The author states that there were no red flags prior to her son’s suicide, yet she mentions several in her story. According to Ms. Greene, Sol went to college specifically to play soccer and then didn’t get off the bench. Sol also asked his parents to stop coming to the soccer games. These would be two big red flags to me. I also have the feeling that there must have been some other “impulsive” activity in Sol’s life that is being left out of the story.
Ms. Greene writes about Anthony Bourdain and how his mother said she would never think of him as committing suicide. Bourdain was an addict… who still drank alcohol. Substance and alcohol addictions often start as maladaptive stress responses… and I would argue that suicide is also a maladaptive stress response. Through the view of this new paradigm, so called “impulsive” suicides can be seen less as outliers of behavioral patterns. Also, most of what I have read regarding impulsive suicides deals with young people, mostly teens.
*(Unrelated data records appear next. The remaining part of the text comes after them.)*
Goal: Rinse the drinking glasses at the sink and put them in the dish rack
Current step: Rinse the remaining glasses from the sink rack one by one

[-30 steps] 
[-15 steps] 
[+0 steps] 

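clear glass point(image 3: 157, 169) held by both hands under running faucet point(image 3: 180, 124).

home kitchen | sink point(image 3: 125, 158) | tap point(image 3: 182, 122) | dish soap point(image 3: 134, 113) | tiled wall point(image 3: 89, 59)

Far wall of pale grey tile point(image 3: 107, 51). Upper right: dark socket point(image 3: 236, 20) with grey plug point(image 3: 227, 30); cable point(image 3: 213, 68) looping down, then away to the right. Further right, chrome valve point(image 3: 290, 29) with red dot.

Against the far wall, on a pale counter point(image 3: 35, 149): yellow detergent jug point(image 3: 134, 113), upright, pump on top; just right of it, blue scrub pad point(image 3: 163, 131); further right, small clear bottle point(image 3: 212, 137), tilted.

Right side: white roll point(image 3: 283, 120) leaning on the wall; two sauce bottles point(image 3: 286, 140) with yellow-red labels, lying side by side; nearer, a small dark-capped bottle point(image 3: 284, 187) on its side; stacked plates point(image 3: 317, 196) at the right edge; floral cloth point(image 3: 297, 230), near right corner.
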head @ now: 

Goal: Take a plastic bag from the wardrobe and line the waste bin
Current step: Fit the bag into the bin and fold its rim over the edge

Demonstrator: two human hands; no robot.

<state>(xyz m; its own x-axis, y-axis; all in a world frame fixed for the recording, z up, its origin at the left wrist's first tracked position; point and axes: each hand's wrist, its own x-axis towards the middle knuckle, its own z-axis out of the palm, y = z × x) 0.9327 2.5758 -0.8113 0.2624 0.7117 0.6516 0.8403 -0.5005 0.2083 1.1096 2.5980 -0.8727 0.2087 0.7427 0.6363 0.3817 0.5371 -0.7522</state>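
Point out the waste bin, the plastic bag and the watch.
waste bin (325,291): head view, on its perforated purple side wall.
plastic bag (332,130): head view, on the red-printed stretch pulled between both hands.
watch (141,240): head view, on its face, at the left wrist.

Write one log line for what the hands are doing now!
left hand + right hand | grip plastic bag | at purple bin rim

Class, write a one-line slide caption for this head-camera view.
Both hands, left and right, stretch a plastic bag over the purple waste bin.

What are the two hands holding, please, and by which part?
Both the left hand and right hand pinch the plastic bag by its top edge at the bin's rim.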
I can’t remember reading anything about people in their 60’s committing impulsive suicide without a pattern of impulsive behavior.
Ms. Greene quotes Kevin Hines regarding his suicide attempt… “Kevin climbed over the railing, leaned back, let go, and felt, he says, ‘instant regret, powerful, overwhelming. As I fell, all I wanted to do was reach back to the rail, but it was gone.’ He plummetted [sic] 220 feet in four seconds, going 75 miles per hour and wracked by the thought all the way down: What have I just done? I don’t want to die. God, please save me… He wants everyone to know that the act of suicide leads not to a final sense of satisfaction and relief but to panic-stricken sorrow.” When I shot myself through the heart with a 9mm handgun in November of 1998, it was one of the most peaceful things of my life. After I shot myself, I fell to the ground. I reached out for someone to hold my hand because I did not want to die alone… but I still wanted to die. I was not sorry I had shot myself. I was not “hanging on to life.” Laying there on the ground bleeding and gasping… in the 60 seconds before I passed, was very calm and peaceful. This fact always scared most therapists from working with me afterwards.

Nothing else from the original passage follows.